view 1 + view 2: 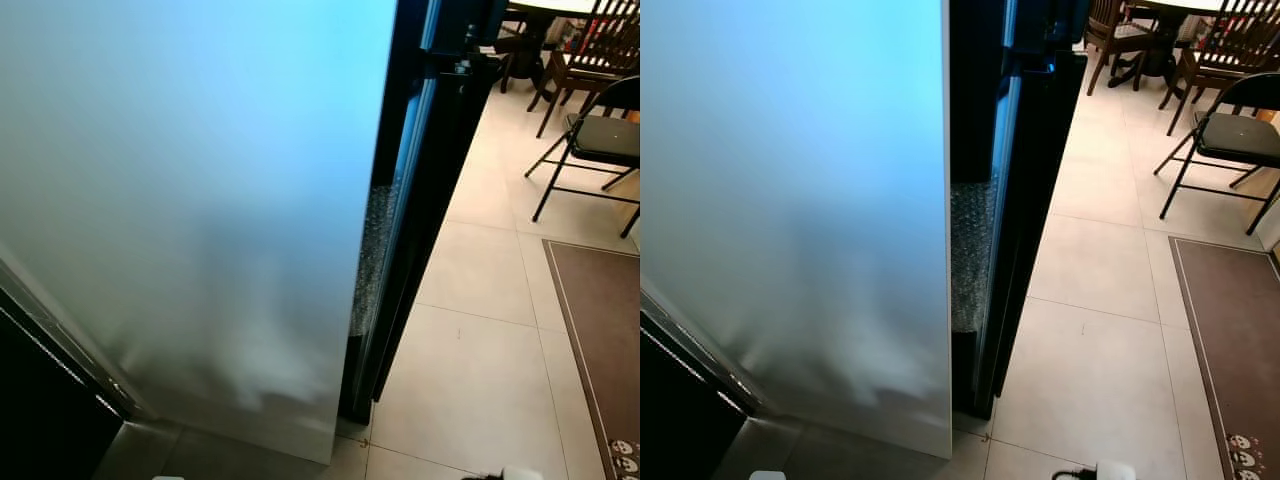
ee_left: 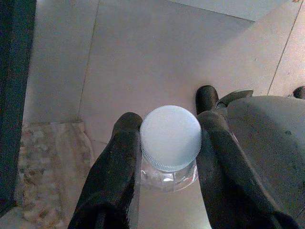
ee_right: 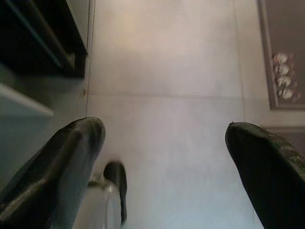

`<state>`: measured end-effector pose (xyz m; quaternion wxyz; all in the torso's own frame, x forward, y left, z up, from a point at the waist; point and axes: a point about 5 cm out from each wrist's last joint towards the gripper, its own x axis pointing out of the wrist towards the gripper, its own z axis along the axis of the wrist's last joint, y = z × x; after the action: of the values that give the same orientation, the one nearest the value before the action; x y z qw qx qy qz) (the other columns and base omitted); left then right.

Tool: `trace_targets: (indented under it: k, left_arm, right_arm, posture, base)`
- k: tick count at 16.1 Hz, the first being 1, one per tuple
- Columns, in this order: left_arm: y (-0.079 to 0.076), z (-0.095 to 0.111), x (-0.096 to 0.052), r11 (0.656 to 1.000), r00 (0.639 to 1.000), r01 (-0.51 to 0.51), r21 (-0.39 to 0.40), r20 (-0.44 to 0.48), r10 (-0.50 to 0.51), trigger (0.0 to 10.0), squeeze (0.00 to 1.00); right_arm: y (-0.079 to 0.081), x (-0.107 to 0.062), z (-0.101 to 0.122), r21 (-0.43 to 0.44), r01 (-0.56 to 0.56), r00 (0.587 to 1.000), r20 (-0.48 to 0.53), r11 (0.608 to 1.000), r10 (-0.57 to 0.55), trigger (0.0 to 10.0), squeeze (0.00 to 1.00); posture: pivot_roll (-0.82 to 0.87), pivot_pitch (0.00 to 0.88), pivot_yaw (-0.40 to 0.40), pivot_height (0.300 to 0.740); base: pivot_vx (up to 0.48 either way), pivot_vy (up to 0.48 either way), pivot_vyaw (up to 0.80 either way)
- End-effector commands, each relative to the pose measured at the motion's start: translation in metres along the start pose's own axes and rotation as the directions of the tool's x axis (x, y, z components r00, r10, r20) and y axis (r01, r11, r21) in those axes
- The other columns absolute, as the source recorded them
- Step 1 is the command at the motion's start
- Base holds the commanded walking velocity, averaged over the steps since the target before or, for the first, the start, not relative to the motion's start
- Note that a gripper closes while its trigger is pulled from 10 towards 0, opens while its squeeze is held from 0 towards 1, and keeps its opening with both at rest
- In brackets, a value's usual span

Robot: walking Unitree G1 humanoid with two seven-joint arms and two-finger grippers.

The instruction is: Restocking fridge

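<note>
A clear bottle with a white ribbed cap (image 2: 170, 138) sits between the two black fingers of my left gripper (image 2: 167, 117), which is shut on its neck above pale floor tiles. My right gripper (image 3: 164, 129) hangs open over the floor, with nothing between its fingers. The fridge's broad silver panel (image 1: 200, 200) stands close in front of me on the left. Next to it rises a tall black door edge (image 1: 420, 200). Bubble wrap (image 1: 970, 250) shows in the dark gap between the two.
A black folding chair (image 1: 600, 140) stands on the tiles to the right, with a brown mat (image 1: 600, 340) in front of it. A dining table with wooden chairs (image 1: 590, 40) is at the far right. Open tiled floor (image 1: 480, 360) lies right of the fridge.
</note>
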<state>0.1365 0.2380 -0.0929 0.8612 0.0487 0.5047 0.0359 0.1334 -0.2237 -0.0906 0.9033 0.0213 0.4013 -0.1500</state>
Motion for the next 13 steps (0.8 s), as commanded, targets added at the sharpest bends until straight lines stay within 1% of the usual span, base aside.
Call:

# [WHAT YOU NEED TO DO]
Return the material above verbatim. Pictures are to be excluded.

# [SOLUTION BELOW]
view 1 + view 2: 
ee_left: 
ee_right: 

`<state>`: measured end-effector pose (xyz m; quaternion wxyz; all in the torso's own frame, x forward, y left, z up, from a point at the waist; point and axes: a point about 5 cm out from each wrist's last joint towards the gripper, its own x axis pointing out of the wrist towards the gripper, its own z axis along the axis of the wrist's last joint, y = z × x; after the action: of the values that give the same orientation, the one nearest the value before the action; x y z qw qx qy qz) (the other columns and base omitted); left then right.

Tool: `trace_targets: (indented under it: k, left_arm, right_arm, posture, base)`
- k: tick count at 16.1 Hz, the first being 1, one per tuple
- Columns, in this order: left_arm: y (-0.079 to 0.076), z (-0.095 to 0.111), x (-0.096 to 0.052), r11 (0.656 to 1.000), r00 (0.639 to 1.000), r01 (-0.51 to 0.51), r21 (-0.39 to 0.40), r20 (-0.44 to 0.48), r10 (-0.50 to 0.51), trigger (0.0 to 10.0), squeeze (0.00 to 1.00); right_arm: y (-0.079 to 0.081), x (-0.107 to 0.062), z (-0.101 to 0.122), r21 (-0.43 to 0.44), r01 (-0.56 to 0.56), r00 (0.587 to 1.000), r20 (-0.48 to 0.53), r11 (0.608 to 1.000), r10 (-0.57 to 0.55), trigger (0.0 to 10.0), squeeze (0.00 to 1.00); posture: pivot_roll (-0.82 to 0.87), pivot_pitch (0.00 to 0.88), pivot_yaw (-0.40 to 0.40), pivot_height (0.300 to 0.740); base: pivot_vx (up to 0.48 either way), pivot_vy (up to 0.48 either way), pivot_vyaw (up to 0.80 either way)
- End-effector commands, each relative to the pose measured at the motion's start: translation in metres along the start pose's own axes and rotation as the directions of the tool's x axis (x, y, z components r00, r10, r20) and y axis (r01, r11, r21) in those axes
- The other columns absolute, as the source recorded them
- Step 1 is the command at the motion's start
- Base holds the commanded walking velocity, averaged over the steps since the target before or, for the first, the start, not relative to the motion's start
- Note that a gripper closes while its trigger is pulled from 10 towards 0, opens while its squeeze is held from 0 towards 1, and keeps its opening with both at rest
- In brackets, a value's usual span

Robot: walking Unitree G1 humanoid with two seven-joint arms and two-finger grippers.

The instruction is: Restocking fridge

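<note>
A clear bottle with a white ribbed cap (image 2: 170, 138) sits between the two black fingers of my left gripper (image 2: 167, 117), which is shut on its neck above pale floor tiles. My right gripper (image 3: 164, 129) hangs open over the floor, with nothing between its fingers. The fridge's broad silver panel (image 1: 200, 200) stands close in front of me on the left. Next to it rises a tall black door edge (image 1: 420, 200). Bubble wrap (image 1: 970, 250) shows in the dark gap between the two.
A black folding chair (image 1: 600, 140) stands on the tiles to the right, with a brown mat (image 1: 600, 340) in front of it. A dining table with wooden chairs (image 1: 590, 40) is at the far right. Open tiled floor (image 1: 480, 360) lies right of the fridge.
</note>
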<state>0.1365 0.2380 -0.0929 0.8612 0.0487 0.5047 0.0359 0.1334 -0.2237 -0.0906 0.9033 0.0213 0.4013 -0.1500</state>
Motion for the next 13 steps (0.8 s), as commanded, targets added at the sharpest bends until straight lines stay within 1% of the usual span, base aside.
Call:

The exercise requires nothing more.